Unplanned downtime is becoming more expensive for organizations. A 2021 survey reveals that 60% of respondents reported losses of more than $100,000 because of outages. Of that 60%, 15% said their financial losses exceeded $1 million. While preventing downtime is something most businesses strive to do, complex systems make it more challenging. There’s a real need to enhance human knowledge and capabilities with machine learning and artificial intelligence.
Some APM tools might use machine learning and AI to make recommendations and avoid performance problems. However, those capabilities may be limited to a single application or cloud-based solution. Observability solutions integrate machine learning and artificial intelligence to synthesize signals across a company’s infrastructure, applications, and data layers.
AI corrects the simple errors that can lead to downtime. Meanwhile, teams gain a complete understanding of an entire system’s moving parts and potential performance issues. They can better manage the system’s overall health by quickly identifying where things might go wrong. Employees become more proactive about applying fixes before complications requiring human intervention get out of hand.
It’s a well-known fact that more applications and services are in the cloud. On-premises solutions may still exist, but they’re becoming rarer due to scaling and convenience needs. You’re more likely to find hybrid infrastructures with a mix of cloud-based platforms that must somehow all work together. Traditional application performance monitoring solutions may be limited in their ability to provide cross-platform support.
That is, APM may well be able to detect what’s going on within one type of cloud-based solution. However, it can’t discover and predict what might happen when two or more different platforms have to act in sync.
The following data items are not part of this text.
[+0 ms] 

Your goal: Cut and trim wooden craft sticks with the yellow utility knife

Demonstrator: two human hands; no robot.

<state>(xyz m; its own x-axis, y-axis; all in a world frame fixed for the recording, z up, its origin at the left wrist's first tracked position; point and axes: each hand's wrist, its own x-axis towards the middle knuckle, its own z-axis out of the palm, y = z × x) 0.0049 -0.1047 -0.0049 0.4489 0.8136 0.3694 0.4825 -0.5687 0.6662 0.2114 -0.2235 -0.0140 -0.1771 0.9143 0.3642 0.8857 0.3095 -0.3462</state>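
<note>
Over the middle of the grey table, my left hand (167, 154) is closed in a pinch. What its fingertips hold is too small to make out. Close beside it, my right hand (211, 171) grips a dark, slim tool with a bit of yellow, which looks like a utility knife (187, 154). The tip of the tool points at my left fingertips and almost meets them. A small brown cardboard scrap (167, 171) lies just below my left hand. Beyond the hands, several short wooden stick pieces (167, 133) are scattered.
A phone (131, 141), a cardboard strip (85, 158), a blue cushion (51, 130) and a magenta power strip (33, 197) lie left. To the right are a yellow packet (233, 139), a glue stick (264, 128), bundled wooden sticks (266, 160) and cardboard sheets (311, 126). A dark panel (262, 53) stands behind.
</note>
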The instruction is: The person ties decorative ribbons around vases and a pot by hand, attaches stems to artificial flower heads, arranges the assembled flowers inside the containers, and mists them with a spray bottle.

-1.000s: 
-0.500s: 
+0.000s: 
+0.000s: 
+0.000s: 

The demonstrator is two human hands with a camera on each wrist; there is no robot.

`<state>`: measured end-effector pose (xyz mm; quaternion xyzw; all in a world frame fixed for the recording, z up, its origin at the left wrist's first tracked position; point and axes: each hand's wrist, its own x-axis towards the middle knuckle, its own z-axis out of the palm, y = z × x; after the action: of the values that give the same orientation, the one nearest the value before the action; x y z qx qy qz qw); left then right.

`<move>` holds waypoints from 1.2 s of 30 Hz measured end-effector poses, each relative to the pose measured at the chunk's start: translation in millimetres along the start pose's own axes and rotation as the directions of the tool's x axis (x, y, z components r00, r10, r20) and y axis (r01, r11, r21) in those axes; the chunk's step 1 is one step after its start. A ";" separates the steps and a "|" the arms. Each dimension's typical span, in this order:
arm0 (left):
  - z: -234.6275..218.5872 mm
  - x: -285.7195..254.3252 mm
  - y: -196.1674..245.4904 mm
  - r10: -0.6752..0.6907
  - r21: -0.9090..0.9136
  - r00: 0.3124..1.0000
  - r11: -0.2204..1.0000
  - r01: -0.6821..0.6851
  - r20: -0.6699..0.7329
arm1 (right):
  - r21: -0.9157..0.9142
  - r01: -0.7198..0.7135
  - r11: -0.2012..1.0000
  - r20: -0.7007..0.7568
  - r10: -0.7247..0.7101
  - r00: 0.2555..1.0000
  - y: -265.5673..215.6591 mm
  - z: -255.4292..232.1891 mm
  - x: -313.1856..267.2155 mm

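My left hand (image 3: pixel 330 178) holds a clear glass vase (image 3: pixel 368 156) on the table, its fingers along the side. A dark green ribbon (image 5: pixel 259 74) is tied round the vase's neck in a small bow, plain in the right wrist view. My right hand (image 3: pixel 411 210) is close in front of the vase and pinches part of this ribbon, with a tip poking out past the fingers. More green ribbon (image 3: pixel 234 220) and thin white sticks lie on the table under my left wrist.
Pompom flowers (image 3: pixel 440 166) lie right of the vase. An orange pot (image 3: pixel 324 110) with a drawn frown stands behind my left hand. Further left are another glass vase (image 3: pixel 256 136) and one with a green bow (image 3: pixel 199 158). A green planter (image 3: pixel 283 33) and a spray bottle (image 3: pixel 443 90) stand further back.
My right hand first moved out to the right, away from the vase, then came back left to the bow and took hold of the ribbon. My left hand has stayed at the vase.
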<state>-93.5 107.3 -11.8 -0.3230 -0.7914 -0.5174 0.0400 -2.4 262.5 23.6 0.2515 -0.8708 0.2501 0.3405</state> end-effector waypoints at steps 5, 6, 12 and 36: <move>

Unique problems may arise when a cloud-based CRM has to exchange information with a separate inventory application. Both apps also pull that information from various virtual database servers that run on a distinct platform.
IT teams require performance monitoring and management solutions that can support a full tech stack. While APIs or extensions are a way to bridge compatibility gaps between applications and platforms, they can be clunky. Someone may have to develop a custom API or tweak existing code to make it work. Extensions also introduce another potential failure point, one a performance monitoring and management solution shouldn’t have.
Observability solutions can provide cross-platform support across the entire tech stack and infrastructure. There’s more visibility into how various apps and platforms are exchanging and moving data. Performance issues specific to cross-platform interactions become apparent to staff before customers notice. And it’s easier to see where the problem lies, so teams don’t spend as much time isolating and backtracking.
Moving Beyond APM
Application performance monitoring is built for teams that handle simple infrastructures and have time to play detective. But most modern organizations now deal with intricate, hybrid IT systems and information pipelines. APM doesn’t always offer the full visibility, AI functionality, and cross-platform support tech teams need.
The next generation of monitoring solutions provides efficient and complete insights into how well complex systems are working. Data observability tools oversee larger-scale data systems, helping IT staff predict and fix emerging problems. The result is a move away from reactive methods to proactive performance management and a seamless customer experience.